• **EXERCISE DETAILS**
Which lines of the listing below contain the word "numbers"? Return them.

***** DATA TO PROCESS

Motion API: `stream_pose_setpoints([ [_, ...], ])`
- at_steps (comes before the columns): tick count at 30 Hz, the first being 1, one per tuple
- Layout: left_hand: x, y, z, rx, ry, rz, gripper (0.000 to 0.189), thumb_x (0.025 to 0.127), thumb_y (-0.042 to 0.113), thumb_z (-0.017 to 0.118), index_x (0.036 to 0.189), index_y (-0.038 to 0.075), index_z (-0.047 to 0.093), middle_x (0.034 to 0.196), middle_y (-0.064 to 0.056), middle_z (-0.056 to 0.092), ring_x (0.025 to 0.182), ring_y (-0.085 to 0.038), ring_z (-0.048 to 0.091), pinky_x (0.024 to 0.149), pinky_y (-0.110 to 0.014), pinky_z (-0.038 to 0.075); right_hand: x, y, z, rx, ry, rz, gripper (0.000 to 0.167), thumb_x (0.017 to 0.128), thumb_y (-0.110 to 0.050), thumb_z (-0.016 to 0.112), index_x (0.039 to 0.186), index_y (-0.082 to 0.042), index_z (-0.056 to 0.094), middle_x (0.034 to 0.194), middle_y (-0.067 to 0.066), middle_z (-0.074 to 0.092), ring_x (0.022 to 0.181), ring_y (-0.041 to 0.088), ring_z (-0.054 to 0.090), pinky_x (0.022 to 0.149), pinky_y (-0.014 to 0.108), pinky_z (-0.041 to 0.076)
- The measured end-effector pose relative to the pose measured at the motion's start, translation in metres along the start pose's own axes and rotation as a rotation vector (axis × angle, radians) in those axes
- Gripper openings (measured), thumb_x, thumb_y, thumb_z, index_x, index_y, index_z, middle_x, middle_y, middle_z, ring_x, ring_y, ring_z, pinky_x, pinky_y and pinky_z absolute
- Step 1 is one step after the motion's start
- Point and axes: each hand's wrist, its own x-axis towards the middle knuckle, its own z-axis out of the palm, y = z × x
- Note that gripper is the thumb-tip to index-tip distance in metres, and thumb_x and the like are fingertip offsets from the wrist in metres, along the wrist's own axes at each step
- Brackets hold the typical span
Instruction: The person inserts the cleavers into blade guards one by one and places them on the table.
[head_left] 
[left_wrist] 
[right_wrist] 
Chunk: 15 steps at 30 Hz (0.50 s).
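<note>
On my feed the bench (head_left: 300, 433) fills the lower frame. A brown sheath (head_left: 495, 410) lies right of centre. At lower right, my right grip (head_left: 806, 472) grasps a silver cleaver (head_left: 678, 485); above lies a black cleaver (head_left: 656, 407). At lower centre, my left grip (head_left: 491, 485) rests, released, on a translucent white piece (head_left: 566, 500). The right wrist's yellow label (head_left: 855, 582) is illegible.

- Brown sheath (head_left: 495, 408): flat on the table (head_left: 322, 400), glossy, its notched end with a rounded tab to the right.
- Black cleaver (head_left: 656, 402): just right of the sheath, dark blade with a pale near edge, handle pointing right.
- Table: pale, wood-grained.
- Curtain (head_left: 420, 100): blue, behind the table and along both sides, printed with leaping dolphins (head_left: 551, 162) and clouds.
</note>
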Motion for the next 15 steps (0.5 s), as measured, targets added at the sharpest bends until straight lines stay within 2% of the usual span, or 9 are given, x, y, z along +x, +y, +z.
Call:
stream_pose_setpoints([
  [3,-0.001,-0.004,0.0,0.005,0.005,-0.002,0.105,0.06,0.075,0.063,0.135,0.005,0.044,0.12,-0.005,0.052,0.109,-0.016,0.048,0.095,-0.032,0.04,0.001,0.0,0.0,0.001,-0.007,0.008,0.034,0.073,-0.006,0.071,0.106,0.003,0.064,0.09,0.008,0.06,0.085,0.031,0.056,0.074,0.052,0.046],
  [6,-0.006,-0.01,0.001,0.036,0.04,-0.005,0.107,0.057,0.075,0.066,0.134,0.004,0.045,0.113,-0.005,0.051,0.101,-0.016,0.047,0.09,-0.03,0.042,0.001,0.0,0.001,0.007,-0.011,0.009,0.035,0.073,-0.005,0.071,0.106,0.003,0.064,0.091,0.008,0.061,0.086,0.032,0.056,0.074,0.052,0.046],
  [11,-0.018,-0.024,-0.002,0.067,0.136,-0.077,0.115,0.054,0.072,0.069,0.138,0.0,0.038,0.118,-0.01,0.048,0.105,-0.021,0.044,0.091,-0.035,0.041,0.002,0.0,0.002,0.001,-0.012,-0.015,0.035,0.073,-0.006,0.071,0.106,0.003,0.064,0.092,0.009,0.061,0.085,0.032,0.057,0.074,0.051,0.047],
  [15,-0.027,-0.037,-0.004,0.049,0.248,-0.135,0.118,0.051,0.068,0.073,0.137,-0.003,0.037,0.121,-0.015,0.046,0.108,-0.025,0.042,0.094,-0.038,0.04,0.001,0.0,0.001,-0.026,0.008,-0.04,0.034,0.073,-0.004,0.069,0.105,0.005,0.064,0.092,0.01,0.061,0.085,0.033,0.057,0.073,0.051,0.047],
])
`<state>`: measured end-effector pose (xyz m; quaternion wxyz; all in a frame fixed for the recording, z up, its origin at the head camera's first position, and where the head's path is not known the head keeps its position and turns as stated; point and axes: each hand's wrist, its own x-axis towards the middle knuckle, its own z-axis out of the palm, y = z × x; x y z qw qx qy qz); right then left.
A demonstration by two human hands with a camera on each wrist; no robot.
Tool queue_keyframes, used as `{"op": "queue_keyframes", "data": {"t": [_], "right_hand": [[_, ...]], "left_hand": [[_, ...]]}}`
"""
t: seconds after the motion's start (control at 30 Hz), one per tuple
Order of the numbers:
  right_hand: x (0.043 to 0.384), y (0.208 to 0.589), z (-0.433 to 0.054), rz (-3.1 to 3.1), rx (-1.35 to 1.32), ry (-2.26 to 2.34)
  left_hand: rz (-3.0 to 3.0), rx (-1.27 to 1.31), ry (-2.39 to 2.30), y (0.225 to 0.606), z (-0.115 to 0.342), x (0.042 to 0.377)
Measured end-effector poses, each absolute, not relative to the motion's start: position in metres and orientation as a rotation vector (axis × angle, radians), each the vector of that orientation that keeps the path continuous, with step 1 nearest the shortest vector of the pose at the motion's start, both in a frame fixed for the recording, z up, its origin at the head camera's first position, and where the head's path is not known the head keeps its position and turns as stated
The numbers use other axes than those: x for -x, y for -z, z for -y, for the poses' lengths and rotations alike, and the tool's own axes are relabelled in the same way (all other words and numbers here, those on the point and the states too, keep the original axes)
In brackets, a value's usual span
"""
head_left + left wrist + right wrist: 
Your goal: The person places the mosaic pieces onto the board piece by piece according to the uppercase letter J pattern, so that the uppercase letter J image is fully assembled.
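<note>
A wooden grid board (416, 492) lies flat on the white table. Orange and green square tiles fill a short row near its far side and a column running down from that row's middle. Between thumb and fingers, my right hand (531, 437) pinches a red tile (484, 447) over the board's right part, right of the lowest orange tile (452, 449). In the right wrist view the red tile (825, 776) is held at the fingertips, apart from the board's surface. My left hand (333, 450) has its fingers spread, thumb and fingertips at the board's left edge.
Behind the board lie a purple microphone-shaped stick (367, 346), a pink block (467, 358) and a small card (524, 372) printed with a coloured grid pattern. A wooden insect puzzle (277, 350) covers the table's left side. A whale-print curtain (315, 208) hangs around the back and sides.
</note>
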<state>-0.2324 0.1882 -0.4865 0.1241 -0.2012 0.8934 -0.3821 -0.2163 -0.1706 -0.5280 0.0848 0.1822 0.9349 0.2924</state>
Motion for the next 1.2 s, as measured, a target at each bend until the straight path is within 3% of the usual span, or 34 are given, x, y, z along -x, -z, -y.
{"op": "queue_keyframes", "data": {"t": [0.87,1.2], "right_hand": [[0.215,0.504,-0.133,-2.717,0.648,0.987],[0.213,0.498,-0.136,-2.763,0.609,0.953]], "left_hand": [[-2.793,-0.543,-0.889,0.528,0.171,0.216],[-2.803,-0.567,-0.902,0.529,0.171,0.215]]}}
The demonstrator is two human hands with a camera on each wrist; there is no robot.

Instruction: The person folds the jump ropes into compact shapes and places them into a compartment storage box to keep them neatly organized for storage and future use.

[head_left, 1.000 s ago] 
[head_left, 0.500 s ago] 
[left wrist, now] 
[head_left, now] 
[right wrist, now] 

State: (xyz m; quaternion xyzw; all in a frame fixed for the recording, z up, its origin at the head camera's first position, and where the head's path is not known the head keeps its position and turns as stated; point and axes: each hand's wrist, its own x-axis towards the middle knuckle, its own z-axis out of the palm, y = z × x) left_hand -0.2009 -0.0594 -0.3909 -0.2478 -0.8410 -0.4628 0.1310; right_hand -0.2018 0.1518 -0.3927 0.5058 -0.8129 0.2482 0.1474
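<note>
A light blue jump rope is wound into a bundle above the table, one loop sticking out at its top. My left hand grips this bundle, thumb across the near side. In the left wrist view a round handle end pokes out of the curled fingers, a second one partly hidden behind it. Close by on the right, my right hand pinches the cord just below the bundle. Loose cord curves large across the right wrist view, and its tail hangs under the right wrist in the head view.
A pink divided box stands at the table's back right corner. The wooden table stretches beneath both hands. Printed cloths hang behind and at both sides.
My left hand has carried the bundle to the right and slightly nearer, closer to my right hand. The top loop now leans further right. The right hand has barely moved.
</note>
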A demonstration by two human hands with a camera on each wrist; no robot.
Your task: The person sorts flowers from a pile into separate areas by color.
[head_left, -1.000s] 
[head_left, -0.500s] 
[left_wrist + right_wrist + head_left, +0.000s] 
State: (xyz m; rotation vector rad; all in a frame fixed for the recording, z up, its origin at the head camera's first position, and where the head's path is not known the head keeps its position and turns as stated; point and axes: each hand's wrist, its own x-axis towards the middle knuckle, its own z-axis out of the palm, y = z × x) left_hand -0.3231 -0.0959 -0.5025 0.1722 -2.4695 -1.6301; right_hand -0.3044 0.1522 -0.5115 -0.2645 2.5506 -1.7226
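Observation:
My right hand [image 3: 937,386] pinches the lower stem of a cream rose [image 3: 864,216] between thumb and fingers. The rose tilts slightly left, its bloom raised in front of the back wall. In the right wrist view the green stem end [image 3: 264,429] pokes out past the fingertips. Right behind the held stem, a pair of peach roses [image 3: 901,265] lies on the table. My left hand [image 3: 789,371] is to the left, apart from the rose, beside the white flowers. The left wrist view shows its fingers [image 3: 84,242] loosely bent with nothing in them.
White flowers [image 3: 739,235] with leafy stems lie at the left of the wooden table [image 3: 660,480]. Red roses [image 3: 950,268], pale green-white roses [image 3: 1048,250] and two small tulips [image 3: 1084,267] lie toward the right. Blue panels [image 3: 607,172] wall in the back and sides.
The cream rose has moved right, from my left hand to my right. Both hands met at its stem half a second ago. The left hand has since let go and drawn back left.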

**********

• **RESPONSE**
Order of the numbers:
The numbers use other axes than those: x for -x, y for -z, z for -y, for the poses' lengths and rotations alike, and the tool's own axes are relabelled in the same way (all other words and numbers here, those on the point and the states too, keep the original axes)

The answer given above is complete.